No momento em que não há mais dúvidas sobre a queda do ditador do Zaire, Mobutu Sese Seko, o governo dos Estados Unidos oferece ao líder dos rebeldes uma substancial ajuda sob a condição de que, rapidamente, restaure no país a democracia. Laurente Kabila, o agora já autonomeado novo dirigente do Zaire, não aceitou, antecipando que pretende, no mínimo, manter-se no poder por pelo menos cinco anos para corrigir os desmandos de 30 anos da sanguinária e corrupta administração de Mobutu, apoiada o tempo todo pelos Estados Unidos, além da França.
O que está acontecendo hoje no Zaire não é uma situação simples, decorrente da eventual insatisfação de grupos contra um dirigente corrupto. A história daquele país, uma colônia com enormes riquezas fundada por portugueses na época das navegações, explorada ao máximo pelos belgas e que conseguiu sua independência há poucas décadas, tem sido marcada por barbarismo interno e enorme abuso externo. Quando conquistou a independência, o país se chamava Congo Belga e o líder da virada histórica era Patrice Lumumba, um dos muitos lutadores anticolonialistas marxistas ligados à União Soviética.

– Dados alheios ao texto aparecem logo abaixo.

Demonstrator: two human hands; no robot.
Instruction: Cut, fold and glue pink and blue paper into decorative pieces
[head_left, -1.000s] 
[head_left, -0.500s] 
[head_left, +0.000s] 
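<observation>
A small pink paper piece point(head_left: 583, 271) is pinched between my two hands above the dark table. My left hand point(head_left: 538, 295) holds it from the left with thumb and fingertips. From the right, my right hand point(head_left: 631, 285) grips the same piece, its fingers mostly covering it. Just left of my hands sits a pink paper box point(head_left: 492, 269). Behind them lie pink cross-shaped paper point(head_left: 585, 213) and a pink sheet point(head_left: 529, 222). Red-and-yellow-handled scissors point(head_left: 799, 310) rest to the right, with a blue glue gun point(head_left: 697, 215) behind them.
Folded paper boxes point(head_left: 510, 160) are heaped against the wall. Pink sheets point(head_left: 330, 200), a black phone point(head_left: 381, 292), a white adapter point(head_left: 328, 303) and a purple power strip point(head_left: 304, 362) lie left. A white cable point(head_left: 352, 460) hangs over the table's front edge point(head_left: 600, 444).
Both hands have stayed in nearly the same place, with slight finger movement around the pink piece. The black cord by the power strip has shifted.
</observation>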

O mundo vivia em plena Guerra Fria e as superpotências da época lutavam em toda parte pelo predomínio. Os Estados Unidos, naturalmente, procuravam minar a liderança comunista no antigo Congo Belga e não apenas estimularam, mas apoiaram de todos os modos o opositor de Lumumba, exatamente Mobutu Sese Seko. O banho de sangue que se sucedeu está hoje praticamente esquecido. Com o aval, o apoio e a força dos norte-americanos, Mobutu não só conquistou o poder e esmagou os oponentes, como tornou-se um todo poderoso senhor da vida, da morte e dos bens dos zairenses.
O assalto feito aos cofres nacionais por Mobutu e seus asseclas, sempre com o beneplácito das potências ocidentais, não pode sequer ser calculado. De qualquer modo, a fortuna que Mobutu acumulou em 30 anos de mando é capaz de fazer parecer pobres coitados os antigos ditadores dos países latino-americanos. Quanto à situação do povo, não é preciso mais do que as cenas que têm sido mostradas nos últimos anos, com refugiados formando multidões e sendo massacrados e escorraçados impiedosamente. O Zaire, de grandes riquezas - também por isto merecendo a ‘atenção’ das potências do mundo -, tem um povo pobre e sofrido. Isto em função de um governo corrupto e sanguinário que em tempo algum sofreu qualquer tipo de sanção ou reprimenda do mundo. Só nos últimos tempos, quando se percebeu que Mobutu estava no fim, é que surgiram as primeiras ‘denúncias’ de abusos contra os direitos humanos.
A preocupação mundial com o destino do povo do Zaire é natural. A dramática situação dos refugiados não pode ser minimizada. E a rebelião que está tirando Mobutu do poder constitui uma reação. A grande esperança é que os zairenses possam se livrar da opressão, do assalto, do abuso e encontre um caminho melhor, possível pelas riquezas que o Zaire possui. Isto tem de ser uma tarefa interna. O mundo pode ajudar, naturalmente. Mas os zairenses não precisam é da hipocrisia de quem, há 30 anos, ajudou a explorá-los e hoje pretende impor de novo soluções, sem sequer se dar ao trabalho de assumir sua própria responsabilidade nos massacres que infelicitaram o país. Kabila talvez não seja a solução para os imensos problemas, inclusive tribais, do país. Mas deve ser menos corrupto e sanguinário do que Mobutu, o que seria, no mínimo, um bom começo.